EXERCISE DETAILS: Reproduce the complete set of records, exactly as they appear.

MATERIAL SUPPLIED:
╭──

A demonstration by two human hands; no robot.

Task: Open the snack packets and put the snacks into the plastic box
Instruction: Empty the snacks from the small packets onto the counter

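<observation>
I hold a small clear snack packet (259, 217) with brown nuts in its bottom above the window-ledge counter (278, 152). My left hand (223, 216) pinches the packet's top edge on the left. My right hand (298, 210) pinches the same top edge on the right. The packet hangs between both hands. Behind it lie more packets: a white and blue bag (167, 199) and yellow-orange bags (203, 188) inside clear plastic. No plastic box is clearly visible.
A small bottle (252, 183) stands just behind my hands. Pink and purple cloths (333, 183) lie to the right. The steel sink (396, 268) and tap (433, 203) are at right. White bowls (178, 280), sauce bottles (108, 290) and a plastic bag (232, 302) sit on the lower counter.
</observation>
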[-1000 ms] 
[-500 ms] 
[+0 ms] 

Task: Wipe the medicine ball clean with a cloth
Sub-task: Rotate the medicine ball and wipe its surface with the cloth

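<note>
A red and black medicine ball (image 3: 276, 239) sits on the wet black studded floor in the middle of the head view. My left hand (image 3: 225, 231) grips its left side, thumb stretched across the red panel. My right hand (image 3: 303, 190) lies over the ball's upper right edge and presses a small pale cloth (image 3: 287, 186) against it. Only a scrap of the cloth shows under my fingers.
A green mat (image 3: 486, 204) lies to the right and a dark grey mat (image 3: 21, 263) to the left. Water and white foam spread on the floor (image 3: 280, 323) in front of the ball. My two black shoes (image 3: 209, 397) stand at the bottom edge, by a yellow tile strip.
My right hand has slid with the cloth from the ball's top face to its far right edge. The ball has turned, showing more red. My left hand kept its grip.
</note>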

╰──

TASK SOLUTION:
A demonstration by two human hands; no robot.

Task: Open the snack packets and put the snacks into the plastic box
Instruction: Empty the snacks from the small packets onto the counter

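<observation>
I hold a small clear snack packet (259, 217) with brown nuts in its bottom above the window-ledge counter (278, 152). My left hand (223, 216) pinches the packet's top edge on the left. My right hand (298, 210) pinches the same top edge on the right. The packet hangs between both hands. Behind it lie more packets: a white and blue bag (167, 199) and yellow-orange bags (203, 188) inside clear plastic. No plastic box is clearly visible.
A small bottle (252, 183) stands just behind my hands. Pink and purple cloths (333, 183) lie to the right. The steel sink (396, 268) and tap (433, 203) are at right. White bowls (178, 280), sauce bottles (108, 290) and a plastic bag (232, 302) sit on the lower counter.
</observation>
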[-1000 ms] 
[-500 ms] 
[+0 ms] 

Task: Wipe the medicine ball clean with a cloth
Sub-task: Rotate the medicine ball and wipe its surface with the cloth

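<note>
A red and black medicine ball (image 3: 276, 239) sits on the wet black studded floor in the middle of the head view. My left hand (image 3: 225, 231) grips its left side, thumb stretched across the red panel. My right hand (image 3: 303, 190) lies over the ball's upper right edge and presses a small pale cloth (image 3: 287, 186) against it. Only a scrap of the cloth shows under my fingers.
A green mat (image 3: 486, 204) lies to the right and a dark grey mat (image 3: 21, 263) to the left. Water and white foam spread on the floor (image 3: 280, 323) in front of the ball. My two black shoes (image 3: 209, 397) stand at the bottom edge, by a yellow tile strip.
My right hand has slid with the cloth from the ball's top face to its far right edge. The ball has turned, showing more red. My left hand kept its grip.
</note>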

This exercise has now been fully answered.